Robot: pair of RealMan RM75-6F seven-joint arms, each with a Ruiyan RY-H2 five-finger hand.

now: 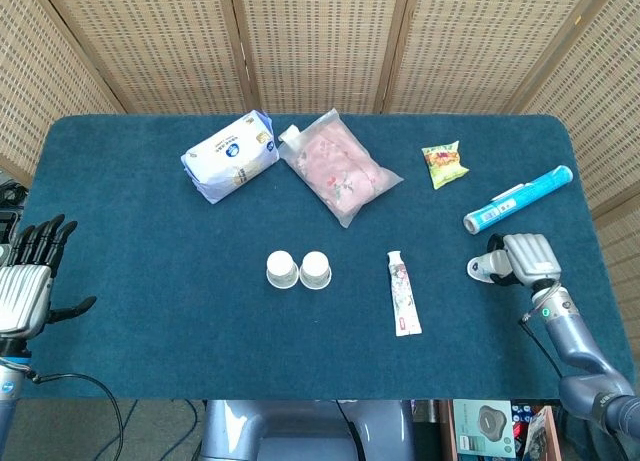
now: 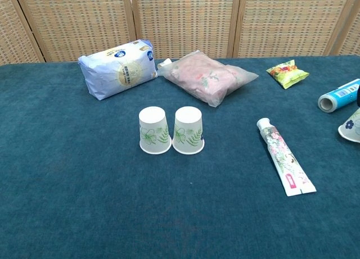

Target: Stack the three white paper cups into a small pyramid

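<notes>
Two white paper cups with green leaf prints stand upside down side by side in the middle of the table, the left cup (image 1: 282, 270) (image 2: 154, 130) touching the right cup (image 1: 316, 270) (image 2: 188, 130). The third cup (image 1: 484, 269) (image 2: 351, 127) is at the far right, tilted, with my right hand (image 1: 524, 258) wrapped around it from the right. The chest view shows only that cup's edge at the frame border. My left hand (image 1: 30, 284) hovers off the table's left edge, fingers spread, holding nothing.
A flowered toothpaste tube (image 1: 402, 293) lies between the cup pair and the right hand. A blue roll (image 1: 517, 198) lies just behind that hand. Further back are a snack packet (image 1: 444, 164), a pink bag (image 1: 339, 172) and a white tissue pack (image 1: 230, 155).
</notes>
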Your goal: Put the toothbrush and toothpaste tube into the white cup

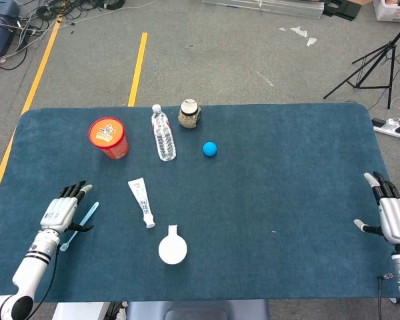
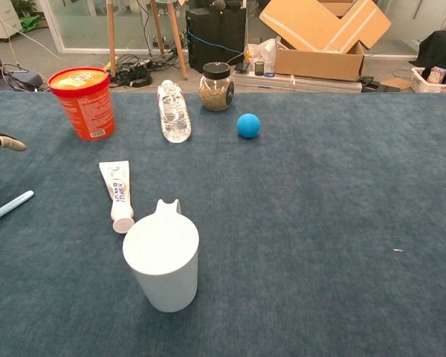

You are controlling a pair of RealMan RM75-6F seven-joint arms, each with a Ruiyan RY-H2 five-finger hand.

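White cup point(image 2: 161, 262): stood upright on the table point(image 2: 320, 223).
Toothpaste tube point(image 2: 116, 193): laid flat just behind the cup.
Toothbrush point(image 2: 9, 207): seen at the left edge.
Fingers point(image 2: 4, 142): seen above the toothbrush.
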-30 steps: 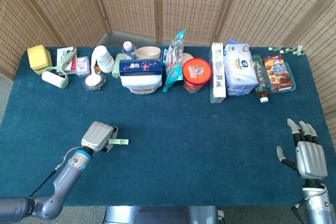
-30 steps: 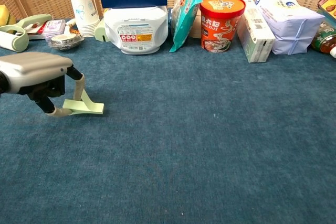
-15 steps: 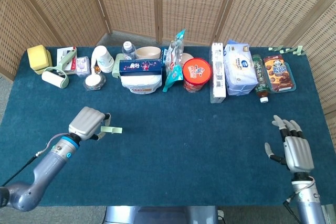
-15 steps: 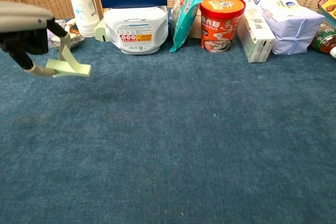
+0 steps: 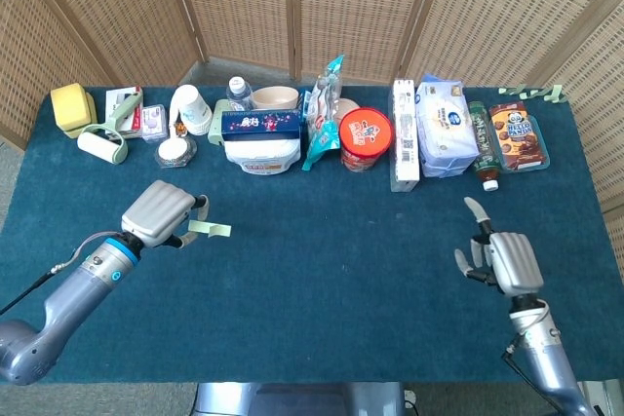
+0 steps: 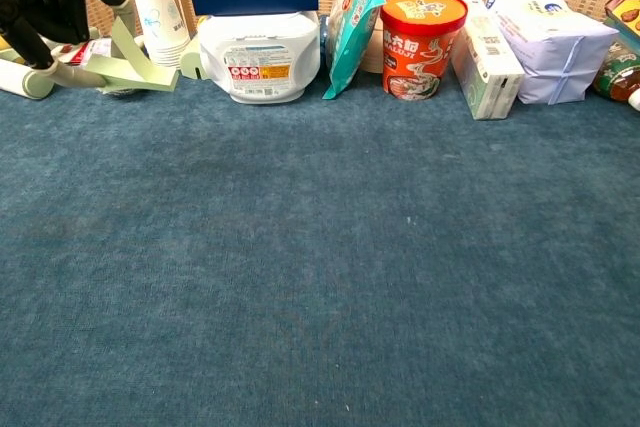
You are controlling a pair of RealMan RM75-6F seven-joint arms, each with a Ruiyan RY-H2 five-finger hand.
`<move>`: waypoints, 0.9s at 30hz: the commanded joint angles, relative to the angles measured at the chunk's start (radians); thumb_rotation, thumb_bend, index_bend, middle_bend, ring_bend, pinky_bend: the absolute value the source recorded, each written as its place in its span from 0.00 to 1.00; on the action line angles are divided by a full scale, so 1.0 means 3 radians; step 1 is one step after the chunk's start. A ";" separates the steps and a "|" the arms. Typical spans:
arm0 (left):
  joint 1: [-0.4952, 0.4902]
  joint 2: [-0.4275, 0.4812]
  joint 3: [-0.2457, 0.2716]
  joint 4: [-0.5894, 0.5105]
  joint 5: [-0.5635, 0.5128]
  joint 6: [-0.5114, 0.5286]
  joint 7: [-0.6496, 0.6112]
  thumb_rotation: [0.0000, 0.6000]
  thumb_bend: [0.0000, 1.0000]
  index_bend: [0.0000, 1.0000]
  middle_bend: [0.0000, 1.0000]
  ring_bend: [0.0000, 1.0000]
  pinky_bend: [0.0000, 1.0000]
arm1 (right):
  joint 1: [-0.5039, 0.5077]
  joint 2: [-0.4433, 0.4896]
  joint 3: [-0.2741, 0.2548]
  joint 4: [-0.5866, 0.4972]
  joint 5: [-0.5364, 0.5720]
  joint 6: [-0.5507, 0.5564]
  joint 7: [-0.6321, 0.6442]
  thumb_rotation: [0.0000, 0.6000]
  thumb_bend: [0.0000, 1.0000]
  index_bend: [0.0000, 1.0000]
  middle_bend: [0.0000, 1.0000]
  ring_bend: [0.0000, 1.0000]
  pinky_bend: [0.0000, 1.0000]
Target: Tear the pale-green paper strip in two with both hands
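1. Pinching the pale-green paper strip [image 5: 211, 229] between thumb and fingers, the left hand [image 5: 159, 213] is holding it above the blue tabletop [image 5: 331, 270] on the left side; the strip is sticking out to the right of the hand, roughly level.
2. Showing the same grip from the chest view, the left hand [image 6: 45, 2] is sitting in the upper left corner with the strip [image 6: 130, 72] jutting toward the white tub [image 6: 258, 55], one end of the paper folded upward against a finger.
3. Hovering over the right side of the tabletop, the right hand [image 5: 499, 258] is holding nothing, its fingers apart and one pointing up toward the back row; it is staying well apart from the strip and is showing only in the head view.
4. Lining the far edge of the tabletop are a stack of paper cups [image 5: 192, 108], a dark blue box [image 5: 261, 123] resting on the white tub, a red instant-noodle cup [image 5: 366, 138], a tall white carton [image 5: 405, 133], a pack of tissues [image 5: 446, 127] and a cookie packet [image 5: 517, 133].
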 commanded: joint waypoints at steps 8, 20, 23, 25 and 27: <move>-0.0105 0.0070 -0.0038 0.0019 0.0041 -0.0140 -0.0078 1.00 0.40 0.66 1.00 1.00 1.00 | 0.0194 -0.0131 0.0001 0.0125 -0.0148 -0.0107 0.0201 0.86 0.33 0.17 1.00 1.00 0.98; -0.0330 -0.0024 -0.0078 0.0113 -0.0023 -0.0370 -0.0044 1.00 0.40 0.65 1.00 1.00 1.00 | 0.0324 -0.0244 0.0017 -0.0002 -0.0233 -0.0101 0.0503 0.88 0.28 0.32 1.00 1.00 0.99; -0.0392 -0.0063 -0.0090 0.0136 -0.0060 -0.0419 -0.0027 1.00 0.40 0.65 1.00 1.00 1.00 | 0.0353 -0.0287 0.0021 -0.0006 -0.0237 -0.0102 0.0515 0.88 0.33 0.35 1.00 1.00 0.99; -0.0432 -0.0083 -0.0091 0.0149 -0.0090 -0.0447 -0.0007 1.00 0.40 0.65 1.00 1.00 1.00 | 0.0376 -0.0315 0.0016 -0.0002 -0.0235 -0.0114 0.0513 0.88 0.36 0.38 1.00 1.00 0.99; -0.0465 -0.0102 -0.0090 0.0156 -0.0111 -0.0467 0.0011 1.00 0.40 0.65 1.00 1.00 1.00 | 0.0397 -0.0343 0.0009 -0.0003 -0.0241 -0.0125 0.0510 0.88 0.36 0.40 1.00 1.00 0.99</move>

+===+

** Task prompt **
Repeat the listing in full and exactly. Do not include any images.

** Worked solution **
Robot: pair of RealMan RM75-6F seven-joint arms, each with a Ruiyan RY-H2 five-finger hand.

now: 
now: 

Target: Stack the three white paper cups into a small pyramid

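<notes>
Two white paper cups with green leaf prints stand upside down side by side in the middle of the table, the left cup (image 1: 282, 270) (image 2: 154, 130) touching the right cup (image 1: 316, 270) (image 2: 188, 130). The third cup (image 1: 484, 269) (image 2: 351, 127) is at the far right, tilted, with my right hand (image 1: 524, 258) wrapped around it from the right. The chest view shows only that cup's edge at the frame border. My left hand (image 1: 30, 284) hovers off the table's left edge, fingers spread, holding nothing.
A flowered toothpaste tube (image 1: 402, 293) lies between the cup pair and the right hand. A blue roll (image 1: 517, 198) lies just behind that hand. Further back are a snack packet (image 1: 444, 164), a pink bag (image 1: 339, 172) and a white tissue pack (image 1: 230, 155).
</notes>
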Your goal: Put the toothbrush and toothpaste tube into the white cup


You are controlling a pair of RealMan RM75-6F seven-joint arms, each with a Ruiyan RY-H2 five-finger hand.

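White cup point(image 2: 161, 262): stood upright on the table point(image 2: 320, 223).
Toothpaste tube point(image 2: 116, 193): laid flat just behind the cup.
Toothbrush point(image 2: 9, 207): seen at the left edge.
Fingers point(image 2: 4, 142): seen above the toothbrush.
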-30 steps: 
-30 steps: 
-15 steps: 
-15 steps: 
+0 steps: 
+0 steps: 
You are controlling a pair of RealMan RM75-6F seven-joint arms, each with a Ruiyan RY-H2 five-finger hand.
`<move>`: waypoints, 0.9s at 30hz: the commanded joint angles, relative to the angles measured at the chunk's start (radians); thumb_rotation, thumb_bend, index_bend, middle_bend, ring_bend, pinky_bend: the absolute value the source recorded, each written as its place in its span from 0.00 to 1.00; on the action line angles are divided by a full scale, so 1.0 means 3 radians; step 1 is one step after the chunk's start. A ";" separates the steps and a "|" the arms. Typical spans:
arm0 (left):
  joint 1: [-0.4952, 0.4902]
  joint 2: [-0.4275, 0.4812]
  joint 3: [-0.2457, 0.2716]
  joint 4: [-0.5894, 0.5105]
  joint 5: [-0.5635, 0.5128]
  joint 6: [-0.5114, 0.5286]
  joint 7: [-0.6496, 0.6112]
  thumb_rotation: [0.0000, 0.6000]
  thumb_bend: [0.0000, 1.0000]
  index_bend: [0.0000, 1.0000]
  middle_bend: [0.0000, 1.0000]
  ring_bend: [0.0000, 1.0000]
  pinky_bend: [0.0000, 1.0000]
arm1 (right):
  joint 1: [-0.5039, 0.5077]
  joint 2: [-0.4433, 0.4896]
  joint 3: [-0.2741, 0.2548]
  joint 4: [-0.5866, 0.4972]
  joint 5: [-0.5364, 0.5720]
  joint 6: [-0.5507, 0.5564]
  joint 7: [-0.6321, 0.6442]
  thumb_rotation: [0.0000, 0.6000]
  thumb_bend: [0.0000, 1.0000]
  index_bend: [0.0000, 1.0000]
  middle_bend: [0.0000, 1.0000]
  ring_bend: [0.0000, 1.0000]
  pinky_bend: [0.0000, 1.0000]
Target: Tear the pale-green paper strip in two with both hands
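1. Pinching the pale-green paper strip [image 5: 211, 229] between thumb and fingers, the left hand [image 5: 159, 213] is holding it above the blue tabletop [image 5: 331, 270] on the left side; the strip is sticking out to the right of the hand, roughly level.
2. Showing the same grip from the chest view, the left hand [image 6: 45, 2] is sitting in the upper left corner with the strip [image 6: 130, 72] jutting toward the white tub [image 6: 258, 55], one end of the paper folded upward against a finger.
3. Hovering over the right side of the tabletop, the right hand [image 5: 499, 258] is holding nothing, its fingers apart and one pointing up toward the back row; it is staying well apart from the strip and is showing only in the head view.
4. Lining the far edge of the tabletop are a stack of paper cups [image 5: 192, 108], a dark blue box [image 5: 261, 123] resting on the white tub, a red instant-noodle cup [image 5: 366, 138], a tall white carton [image 5: 405, 133], a pack of tissues [image 5: 446, 127] and a cookie packet [image 5: 517, 133].
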 commanded: joint waypoints at steps 8, 20, 23, 25 and 27: <move>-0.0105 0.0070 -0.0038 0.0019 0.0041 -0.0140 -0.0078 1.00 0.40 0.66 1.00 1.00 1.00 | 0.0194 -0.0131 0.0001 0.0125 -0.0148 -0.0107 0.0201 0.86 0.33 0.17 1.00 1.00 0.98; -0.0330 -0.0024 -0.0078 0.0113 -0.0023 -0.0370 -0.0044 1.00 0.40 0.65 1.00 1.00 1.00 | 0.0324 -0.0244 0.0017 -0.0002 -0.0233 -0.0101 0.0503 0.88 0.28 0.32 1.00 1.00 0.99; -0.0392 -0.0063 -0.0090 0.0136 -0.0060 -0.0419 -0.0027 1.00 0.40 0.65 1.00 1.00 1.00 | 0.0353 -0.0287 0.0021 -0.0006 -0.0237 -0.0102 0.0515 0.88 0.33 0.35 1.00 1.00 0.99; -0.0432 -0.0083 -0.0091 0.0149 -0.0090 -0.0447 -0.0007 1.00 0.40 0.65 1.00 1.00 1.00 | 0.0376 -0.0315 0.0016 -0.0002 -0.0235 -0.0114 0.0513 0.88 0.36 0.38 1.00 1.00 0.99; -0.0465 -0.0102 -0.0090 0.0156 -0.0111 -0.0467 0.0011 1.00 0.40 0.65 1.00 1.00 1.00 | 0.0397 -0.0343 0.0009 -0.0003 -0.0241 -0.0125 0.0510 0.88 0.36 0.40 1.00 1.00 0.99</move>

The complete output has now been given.